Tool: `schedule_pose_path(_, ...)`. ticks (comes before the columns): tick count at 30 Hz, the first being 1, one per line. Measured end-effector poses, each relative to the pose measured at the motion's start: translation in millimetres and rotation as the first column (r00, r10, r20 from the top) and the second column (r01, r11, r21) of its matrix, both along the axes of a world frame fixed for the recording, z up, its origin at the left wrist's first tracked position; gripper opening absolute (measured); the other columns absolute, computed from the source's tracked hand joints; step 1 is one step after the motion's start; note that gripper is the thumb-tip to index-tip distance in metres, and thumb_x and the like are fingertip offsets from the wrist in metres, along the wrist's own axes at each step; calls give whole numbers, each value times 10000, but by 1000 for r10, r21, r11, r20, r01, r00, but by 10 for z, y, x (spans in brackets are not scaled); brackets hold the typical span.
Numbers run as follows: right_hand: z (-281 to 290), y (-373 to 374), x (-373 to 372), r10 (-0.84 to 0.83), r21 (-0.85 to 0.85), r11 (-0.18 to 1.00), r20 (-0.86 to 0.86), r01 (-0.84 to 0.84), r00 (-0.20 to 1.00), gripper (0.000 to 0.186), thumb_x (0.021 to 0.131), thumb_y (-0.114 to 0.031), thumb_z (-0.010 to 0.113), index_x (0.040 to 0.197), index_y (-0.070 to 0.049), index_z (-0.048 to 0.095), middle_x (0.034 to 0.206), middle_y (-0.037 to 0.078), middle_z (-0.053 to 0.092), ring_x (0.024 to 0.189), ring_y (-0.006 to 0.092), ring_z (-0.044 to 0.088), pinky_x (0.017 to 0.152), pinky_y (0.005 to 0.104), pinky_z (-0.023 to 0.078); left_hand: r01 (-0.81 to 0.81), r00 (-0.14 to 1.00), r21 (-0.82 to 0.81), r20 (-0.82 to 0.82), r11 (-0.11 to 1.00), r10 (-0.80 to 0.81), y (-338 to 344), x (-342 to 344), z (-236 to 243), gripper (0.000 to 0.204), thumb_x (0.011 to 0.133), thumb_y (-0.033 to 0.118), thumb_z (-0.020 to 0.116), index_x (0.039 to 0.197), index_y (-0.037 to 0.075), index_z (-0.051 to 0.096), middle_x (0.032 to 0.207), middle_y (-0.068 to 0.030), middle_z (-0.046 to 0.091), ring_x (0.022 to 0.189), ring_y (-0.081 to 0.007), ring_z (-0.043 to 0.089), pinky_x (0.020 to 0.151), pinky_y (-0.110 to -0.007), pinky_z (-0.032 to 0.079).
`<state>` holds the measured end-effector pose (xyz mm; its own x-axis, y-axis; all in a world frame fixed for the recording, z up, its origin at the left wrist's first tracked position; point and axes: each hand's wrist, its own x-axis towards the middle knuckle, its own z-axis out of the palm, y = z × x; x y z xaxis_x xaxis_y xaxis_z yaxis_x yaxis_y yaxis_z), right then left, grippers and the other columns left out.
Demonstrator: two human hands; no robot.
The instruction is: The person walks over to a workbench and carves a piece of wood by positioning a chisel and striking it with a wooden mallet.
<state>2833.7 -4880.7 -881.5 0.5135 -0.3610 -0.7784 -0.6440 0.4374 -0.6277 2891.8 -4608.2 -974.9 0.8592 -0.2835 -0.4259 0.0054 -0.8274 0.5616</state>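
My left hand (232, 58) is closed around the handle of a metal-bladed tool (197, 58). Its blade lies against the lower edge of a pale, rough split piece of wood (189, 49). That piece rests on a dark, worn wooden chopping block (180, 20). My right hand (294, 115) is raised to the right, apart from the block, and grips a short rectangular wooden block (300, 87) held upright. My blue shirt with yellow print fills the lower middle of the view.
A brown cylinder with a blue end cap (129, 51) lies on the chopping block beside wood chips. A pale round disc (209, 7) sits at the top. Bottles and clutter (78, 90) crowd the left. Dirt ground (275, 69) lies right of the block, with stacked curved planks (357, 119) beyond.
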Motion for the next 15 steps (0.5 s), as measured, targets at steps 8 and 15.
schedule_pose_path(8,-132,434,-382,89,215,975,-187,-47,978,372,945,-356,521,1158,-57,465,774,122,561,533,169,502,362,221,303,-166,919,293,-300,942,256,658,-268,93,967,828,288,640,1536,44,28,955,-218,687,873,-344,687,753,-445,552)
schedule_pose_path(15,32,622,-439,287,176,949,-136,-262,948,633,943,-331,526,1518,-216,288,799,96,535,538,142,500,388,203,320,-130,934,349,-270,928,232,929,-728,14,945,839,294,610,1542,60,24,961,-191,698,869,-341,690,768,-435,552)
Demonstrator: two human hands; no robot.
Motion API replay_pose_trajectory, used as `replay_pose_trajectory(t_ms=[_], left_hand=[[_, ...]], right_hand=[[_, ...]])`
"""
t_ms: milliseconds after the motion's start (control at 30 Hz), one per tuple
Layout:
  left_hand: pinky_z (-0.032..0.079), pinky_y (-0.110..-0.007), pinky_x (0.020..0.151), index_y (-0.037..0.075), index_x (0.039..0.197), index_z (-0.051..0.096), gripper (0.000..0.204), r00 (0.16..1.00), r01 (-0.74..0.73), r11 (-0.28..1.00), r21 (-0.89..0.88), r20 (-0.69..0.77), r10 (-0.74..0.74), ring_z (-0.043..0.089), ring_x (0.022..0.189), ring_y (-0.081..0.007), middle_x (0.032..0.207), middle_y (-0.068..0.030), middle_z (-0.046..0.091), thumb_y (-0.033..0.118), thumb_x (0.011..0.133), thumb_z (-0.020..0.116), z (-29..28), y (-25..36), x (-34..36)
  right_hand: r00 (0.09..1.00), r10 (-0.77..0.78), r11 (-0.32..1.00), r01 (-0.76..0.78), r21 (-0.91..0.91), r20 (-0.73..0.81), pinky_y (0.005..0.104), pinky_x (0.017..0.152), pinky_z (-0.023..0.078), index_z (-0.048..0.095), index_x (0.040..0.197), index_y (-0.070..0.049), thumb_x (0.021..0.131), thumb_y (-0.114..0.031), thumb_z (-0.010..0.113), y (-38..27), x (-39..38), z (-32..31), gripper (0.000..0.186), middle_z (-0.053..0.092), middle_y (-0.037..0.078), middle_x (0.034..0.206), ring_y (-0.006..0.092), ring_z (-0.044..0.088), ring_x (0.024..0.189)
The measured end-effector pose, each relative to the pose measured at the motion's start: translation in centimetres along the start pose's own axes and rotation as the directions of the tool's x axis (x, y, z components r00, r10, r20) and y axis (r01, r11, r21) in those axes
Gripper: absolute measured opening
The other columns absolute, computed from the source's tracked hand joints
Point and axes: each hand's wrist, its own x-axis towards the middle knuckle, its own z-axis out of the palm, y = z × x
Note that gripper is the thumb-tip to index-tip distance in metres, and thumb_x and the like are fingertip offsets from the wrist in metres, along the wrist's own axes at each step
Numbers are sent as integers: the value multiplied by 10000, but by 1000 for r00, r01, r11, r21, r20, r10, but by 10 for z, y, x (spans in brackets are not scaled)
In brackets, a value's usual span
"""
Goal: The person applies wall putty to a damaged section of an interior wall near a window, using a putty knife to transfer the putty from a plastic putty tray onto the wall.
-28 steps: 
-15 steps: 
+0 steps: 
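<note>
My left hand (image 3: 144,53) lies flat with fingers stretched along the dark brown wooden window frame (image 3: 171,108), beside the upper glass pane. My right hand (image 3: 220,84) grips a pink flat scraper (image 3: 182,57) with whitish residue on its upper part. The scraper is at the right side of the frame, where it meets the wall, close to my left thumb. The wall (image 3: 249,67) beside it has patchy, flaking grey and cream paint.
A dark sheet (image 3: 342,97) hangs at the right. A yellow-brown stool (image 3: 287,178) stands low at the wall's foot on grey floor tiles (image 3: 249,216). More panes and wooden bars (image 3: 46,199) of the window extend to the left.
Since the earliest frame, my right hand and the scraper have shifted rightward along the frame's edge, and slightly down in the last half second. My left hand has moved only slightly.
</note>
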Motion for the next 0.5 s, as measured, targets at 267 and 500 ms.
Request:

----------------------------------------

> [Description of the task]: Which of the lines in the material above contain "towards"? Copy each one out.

> [Task output]:
`<state>` holds the measured end-effector pose (xyz mm; its own x-axis, y-axis; all in a world frame fixed for the recording, z up, its origin at the left wrist's first tracked position; point and axes: each hand's wrist, its own x-axis towards the middle knuckle, its own z-axis out of the palm, y = z × x; x y z xaxis_x xaxis_y xaxis_z yaxis_x yaxis_y yaxis_z), right then left, grippers and the other columns left out.
Point and axes: each hand's wrist, its own x-axis towards the middle knuckle, its own z-axis out of the palm, y = z × x

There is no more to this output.